Prazo de validade: 36 dias
Porém a intrépida jornalista não teme brigar com a notícia e conclui: "Aquele PMDB Ulyssista está com Serra. O PMDB histórico, aquele ligado ao doutor Ulysses (Guimarães que presidiu o MDB-PMDB entre 1970 e 1992), eles estão se reunindo em torno de José Serra".
"Temer não fala pelo partido todo, fala por uma parte pequena do partido, que é o PMDB congressual, aquele que fica reunido lá em Brasília. O PMDB dos estados é outra realidade. E o deputado Michel Temer não fala por eles", assevera Lucia Hippolito.
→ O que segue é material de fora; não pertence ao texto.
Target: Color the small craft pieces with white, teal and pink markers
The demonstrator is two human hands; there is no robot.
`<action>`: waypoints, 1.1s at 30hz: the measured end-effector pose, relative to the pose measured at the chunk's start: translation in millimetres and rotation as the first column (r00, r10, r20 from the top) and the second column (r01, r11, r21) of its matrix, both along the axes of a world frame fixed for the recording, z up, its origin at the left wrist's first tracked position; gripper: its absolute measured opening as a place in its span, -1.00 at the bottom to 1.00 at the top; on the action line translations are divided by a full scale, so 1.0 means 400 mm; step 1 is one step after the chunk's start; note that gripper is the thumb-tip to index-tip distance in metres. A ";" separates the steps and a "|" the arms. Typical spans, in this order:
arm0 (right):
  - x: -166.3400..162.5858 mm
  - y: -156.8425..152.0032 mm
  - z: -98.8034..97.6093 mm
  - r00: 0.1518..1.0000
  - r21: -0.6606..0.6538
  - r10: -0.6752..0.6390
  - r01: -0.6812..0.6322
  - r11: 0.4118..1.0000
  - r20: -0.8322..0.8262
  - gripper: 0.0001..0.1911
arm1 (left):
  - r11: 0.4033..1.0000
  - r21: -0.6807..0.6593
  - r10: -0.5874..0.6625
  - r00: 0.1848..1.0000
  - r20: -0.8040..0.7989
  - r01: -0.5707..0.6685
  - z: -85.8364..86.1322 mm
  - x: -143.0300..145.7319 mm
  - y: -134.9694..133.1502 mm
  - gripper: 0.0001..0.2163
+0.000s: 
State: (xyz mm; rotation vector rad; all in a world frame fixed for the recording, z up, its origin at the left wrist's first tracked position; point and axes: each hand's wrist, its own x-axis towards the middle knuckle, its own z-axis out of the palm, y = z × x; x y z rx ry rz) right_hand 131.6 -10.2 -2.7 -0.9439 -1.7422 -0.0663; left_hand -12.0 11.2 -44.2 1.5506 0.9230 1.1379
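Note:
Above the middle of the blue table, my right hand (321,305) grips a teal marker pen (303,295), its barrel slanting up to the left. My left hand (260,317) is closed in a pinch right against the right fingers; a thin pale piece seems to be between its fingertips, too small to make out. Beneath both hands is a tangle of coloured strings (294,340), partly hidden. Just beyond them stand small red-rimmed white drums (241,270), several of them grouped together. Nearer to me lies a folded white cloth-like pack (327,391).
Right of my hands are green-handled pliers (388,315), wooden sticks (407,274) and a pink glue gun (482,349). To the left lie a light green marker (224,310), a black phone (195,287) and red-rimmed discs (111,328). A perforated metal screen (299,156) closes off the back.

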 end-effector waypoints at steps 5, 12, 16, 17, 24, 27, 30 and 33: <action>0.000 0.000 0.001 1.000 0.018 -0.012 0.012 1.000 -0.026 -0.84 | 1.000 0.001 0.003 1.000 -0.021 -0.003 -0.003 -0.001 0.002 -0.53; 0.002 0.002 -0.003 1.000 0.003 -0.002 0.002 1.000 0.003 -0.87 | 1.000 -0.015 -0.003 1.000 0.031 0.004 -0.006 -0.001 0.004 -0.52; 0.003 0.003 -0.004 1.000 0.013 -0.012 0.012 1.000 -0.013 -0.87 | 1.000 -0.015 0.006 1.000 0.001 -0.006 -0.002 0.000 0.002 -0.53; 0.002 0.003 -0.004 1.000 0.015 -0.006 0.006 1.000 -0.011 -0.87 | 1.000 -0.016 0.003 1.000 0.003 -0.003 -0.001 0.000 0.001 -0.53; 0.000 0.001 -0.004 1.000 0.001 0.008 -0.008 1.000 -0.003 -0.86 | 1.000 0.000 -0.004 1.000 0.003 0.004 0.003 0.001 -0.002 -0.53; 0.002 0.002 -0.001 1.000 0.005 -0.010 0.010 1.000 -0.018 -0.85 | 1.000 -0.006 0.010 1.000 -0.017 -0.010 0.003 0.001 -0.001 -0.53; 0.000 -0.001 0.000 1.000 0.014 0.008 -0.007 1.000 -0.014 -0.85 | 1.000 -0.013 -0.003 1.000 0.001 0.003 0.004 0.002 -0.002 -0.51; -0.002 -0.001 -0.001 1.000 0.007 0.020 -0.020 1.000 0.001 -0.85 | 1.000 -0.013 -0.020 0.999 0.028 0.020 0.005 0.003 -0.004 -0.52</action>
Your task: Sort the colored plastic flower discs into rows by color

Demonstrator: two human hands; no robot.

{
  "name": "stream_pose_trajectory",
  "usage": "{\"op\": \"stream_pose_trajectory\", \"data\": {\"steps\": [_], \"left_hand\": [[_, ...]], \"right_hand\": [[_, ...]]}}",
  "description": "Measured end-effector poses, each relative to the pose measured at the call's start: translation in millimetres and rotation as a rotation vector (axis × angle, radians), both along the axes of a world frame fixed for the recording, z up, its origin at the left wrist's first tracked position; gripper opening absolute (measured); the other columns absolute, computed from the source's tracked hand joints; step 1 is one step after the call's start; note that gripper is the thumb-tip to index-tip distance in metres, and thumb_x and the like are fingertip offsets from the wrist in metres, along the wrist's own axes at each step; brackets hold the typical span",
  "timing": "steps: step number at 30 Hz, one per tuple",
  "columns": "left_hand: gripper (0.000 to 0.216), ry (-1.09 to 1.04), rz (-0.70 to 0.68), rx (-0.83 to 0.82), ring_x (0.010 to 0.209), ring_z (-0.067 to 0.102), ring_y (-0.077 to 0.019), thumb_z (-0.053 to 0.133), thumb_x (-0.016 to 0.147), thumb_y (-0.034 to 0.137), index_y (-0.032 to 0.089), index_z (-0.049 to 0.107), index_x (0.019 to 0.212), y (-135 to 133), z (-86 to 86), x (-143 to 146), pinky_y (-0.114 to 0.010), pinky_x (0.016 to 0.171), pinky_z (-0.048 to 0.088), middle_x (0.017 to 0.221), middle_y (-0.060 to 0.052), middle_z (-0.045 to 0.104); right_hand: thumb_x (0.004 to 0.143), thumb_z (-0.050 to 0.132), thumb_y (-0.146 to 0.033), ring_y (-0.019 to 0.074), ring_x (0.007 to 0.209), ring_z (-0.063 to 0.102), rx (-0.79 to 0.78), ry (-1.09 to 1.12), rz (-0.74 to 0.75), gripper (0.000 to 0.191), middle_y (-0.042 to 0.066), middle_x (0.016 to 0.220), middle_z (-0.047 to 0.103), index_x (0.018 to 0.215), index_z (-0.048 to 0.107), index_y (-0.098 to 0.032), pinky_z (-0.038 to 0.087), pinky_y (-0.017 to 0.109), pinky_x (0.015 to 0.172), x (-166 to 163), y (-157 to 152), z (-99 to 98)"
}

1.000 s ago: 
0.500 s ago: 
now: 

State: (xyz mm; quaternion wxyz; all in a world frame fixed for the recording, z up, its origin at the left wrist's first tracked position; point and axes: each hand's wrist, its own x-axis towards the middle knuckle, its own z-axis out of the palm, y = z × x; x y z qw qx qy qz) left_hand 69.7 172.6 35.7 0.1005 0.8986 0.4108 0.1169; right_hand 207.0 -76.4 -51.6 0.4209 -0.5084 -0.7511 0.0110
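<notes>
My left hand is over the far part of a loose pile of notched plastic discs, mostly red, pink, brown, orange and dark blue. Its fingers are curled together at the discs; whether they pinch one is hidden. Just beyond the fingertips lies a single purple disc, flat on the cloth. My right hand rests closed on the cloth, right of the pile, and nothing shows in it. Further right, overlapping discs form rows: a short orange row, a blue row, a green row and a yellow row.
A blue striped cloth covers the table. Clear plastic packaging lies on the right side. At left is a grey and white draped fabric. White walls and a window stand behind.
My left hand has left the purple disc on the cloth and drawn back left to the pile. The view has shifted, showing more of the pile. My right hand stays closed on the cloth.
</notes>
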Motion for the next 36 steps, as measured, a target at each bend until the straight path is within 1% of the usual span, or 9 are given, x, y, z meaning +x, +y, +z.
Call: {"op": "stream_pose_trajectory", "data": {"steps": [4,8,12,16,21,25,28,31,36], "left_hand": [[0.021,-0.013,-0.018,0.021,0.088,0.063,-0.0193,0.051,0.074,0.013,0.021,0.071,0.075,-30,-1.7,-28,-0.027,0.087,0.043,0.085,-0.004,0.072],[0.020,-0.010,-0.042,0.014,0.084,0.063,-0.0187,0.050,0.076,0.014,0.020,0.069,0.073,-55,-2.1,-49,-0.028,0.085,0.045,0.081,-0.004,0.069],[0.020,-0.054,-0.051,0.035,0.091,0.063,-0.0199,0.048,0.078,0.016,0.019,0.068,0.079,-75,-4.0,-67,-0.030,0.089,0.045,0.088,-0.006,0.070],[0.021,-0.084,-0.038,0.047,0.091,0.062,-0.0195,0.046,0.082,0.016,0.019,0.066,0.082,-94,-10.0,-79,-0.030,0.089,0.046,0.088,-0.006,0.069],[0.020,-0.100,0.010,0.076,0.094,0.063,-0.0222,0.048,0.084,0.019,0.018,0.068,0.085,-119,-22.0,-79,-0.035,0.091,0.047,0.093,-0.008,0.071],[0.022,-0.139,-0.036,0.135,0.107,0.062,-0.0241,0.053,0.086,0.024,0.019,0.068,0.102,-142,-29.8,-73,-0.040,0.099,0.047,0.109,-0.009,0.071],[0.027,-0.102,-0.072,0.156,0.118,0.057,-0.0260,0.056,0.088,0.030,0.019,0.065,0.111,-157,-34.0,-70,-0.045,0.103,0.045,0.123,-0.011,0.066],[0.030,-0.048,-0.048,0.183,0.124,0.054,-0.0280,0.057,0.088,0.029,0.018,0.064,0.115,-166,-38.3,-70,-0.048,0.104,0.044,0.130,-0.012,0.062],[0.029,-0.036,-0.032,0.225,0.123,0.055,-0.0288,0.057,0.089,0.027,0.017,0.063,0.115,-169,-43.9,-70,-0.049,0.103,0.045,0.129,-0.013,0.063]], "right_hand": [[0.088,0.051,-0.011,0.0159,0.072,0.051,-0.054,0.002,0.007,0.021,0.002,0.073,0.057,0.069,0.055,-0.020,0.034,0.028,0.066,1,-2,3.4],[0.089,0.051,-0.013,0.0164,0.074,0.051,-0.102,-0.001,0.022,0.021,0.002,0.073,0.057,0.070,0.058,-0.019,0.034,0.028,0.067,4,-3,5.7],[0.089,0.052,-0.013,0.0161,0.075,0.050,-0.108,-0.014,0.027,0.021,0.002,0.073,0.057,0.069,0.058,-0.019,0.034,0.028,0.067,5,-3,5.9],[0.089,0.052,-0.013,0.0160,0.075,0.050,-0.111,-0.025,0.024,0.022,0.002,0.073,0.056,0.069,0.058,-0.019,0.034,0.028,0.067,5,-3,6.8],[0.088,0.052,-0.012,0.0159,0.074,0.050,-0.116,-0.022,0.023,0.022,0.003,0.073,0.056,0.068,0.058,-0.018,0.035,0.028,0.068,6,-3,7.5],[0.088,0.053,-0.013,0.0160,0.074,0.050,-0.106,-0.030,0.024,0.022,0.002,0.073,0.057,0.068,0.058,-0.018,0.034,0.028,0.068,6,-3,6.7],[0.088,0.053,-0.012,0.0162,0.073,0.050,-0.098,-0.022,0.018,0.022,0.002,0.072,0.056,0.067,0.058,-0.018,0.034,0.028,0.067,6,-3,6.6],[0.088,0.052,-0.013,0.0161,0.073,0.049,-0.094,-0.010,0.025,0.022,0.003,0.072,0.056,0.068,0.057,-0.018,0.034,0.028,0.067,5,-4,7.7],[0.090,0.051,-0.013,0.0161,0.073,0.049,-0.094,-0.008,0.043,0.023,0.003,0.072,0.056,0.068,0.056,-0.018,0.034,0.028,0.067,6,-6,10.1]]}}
O doutor Ulysses não pode se pronunciar. Morreu há 18 anos, num acidente de helicóptero em Angra dos Reis, e sequer seu corpo foi achado – sepultado nas águas do mar que fizera a fama de seu xará grego. Mas sua maior obra, o PMDB, falará por ele em 12 de junho – quando o "PMDB dos estados" se reunirá nacionalmente e se encerrará o prazo de validade da cascata de Lucia Hippolito.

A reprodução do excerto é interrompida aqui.